After all, it worked for optometry… Well, yes. It did. But, someone’s been sleeping in that bed and well, she’s still there. So, you’d be hard-pressed to make the case that there’s either room or demand for an eyewear-fitting-OD-junior-type profession. Also, perhaps you’ve noticed, ODs are still trying to advance further into medicine. There’s a reason for that.
But, college is the path to success, you say? It’s been the case for years. More education means more opportunity, more respect, and more pay, etc.
Except that it’s not. Not anymore. Why are so many college graduates unemployed?
Forget about all the statistics you read regarding the huge gap in unemployment numbers and income earning potential between those that graduate college vs. those that do not. No more than a moment of thought reveals the fraud. There is a glaringly obvious selection bias in the numbers. Simply consider people with the ability, desire, and means to attend and finish college vs. the people without. Now take college out the picture entirely. Which group is more likely to succeed? Of course, there’s an income/employment gap. Income potential as far more to do with the motivation (and means) of the individual than a college degree.
It’s also becoming increasingly clear that our education system(s) are not preparing us for the future. See: How Technology Is Leading Us Into The Imagination Age
Don’t get me wrong. I am not saying college is bad, far from it. But, for what it’s worth—for more reasons than I have time to elucidate here—I am not encouraging my son to go to college. Ultimately, it will be up to him to decide. But, I generally consider college to be a poor investment, both in terms of money and in terms of opportunity cost. Keep in mind, I have a Master’s level education (along with the ability to use fancy words like elucidate) and my wife a Ph.D.
Now, back to optician standards and higher education.
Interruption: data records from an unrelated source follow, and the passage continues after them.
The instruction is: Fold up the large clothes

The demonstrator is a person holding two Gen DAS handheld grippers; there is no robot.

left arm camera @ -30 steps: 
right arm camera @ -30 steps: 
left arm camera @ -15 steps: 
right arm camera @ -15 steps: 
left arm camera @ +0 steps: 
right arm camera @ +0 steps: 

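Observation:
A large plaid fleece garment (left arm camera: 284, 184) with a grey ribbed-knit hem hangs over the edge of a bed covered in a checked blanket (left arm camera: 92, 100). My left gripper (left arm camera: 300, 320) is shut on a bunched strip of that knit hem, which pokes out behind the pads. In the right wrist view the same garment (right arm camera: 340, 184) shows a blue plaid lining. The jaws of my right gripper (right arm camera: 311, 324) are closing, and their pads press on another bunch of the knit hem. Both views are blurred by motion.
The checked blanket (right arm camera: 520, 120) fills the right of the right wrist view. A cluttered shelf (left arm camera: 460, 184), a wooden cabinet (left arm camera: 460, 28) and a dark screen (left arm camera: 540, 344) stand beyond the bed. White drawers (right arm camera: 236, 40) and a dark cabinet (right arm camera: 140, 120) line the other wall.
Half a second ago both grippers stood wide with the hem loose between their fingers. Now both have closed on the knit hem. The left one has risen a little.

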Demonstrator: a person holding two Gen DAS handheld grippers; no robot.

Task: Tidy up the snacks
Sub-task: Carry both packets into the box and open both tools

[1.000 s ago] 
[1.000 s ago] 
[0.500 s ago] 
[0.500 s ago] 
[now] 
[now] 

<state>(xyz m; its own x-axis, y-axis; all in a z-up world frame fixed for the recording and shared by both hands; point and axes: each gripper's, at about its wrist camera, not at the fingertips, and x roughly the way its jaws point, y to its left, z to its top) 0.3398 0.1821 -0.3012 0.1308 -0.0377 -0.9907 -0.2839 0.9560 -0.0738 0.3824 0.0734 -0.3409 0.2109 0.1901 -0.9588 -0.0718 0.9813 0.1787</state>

Let’s set aside the improbability of actually getting this done and, for the sake of argument, assume we can snap our fingers and have a higher standard in every State that includes a license and a college degree...
Opticians everywhere now have big, beautiful, framed degrees on their walls. They understand optics, the physics of light, lens design, anatomy, diseases of the eye, risk factors and things to be on the lookout for. They know how to fit contact lenses. They know how to use trial lenses and refract (but only in the presence of a doctor). More importantly, they know how to make glasses that fit properly and help people see. It’s a dream come true.
Or is it?
What has actually changed?
...besides a new army of technically and theoretically proficient opticians? Can the industry support wage increases for everyone? Can we raise the price of glasses? Are customers—excuse me, patients—suddenly willing to pay for optician services? Do they now care about the certificate on the wall or exactly what an optician does? Will they vote with their feet, rejecting the convenience of ordering online? What demand was created by all this education? Did opticians move up a spot on the totem pole of the O’s? Are these “more qualified” opticians really going to get any more respect?
So yes, there is an argument to be made for a wage increase. Higher standards will inevitably increase the scarcity of opticians as fewer people are willing to spend the additional time and expense required to gain entry into the field. The resulting competition for fewer opticians will necessitate higher wages.
But in a market that is unlikely to tolerate price increases and a solution that does little, if anything, to address the demand side of the equation (meaning nothing has been done to make people want to buy more glasses), raising the cost of making, fitting, and selling glasses might not be the best idea.
What it the alternative?
Well, in spite of downward pricing pressures and online sales, there is still a great unrealized opportunity in optical retail. But, it requires a change in our approach.
It’s been suggested that we need a new “super optician”, to which I agree. But the highly educated optician described above is not it.
In fact, I might call it something a little different. If you’ve been reading Optical Retail Success for any length time, you might have some idea where I’m headed. If not, it’s getting late here at the homestead, which means you’ll have to wait until next week to find out what we can do to not only improve the lot of opticians, but bring far greater success to the industry as a whole.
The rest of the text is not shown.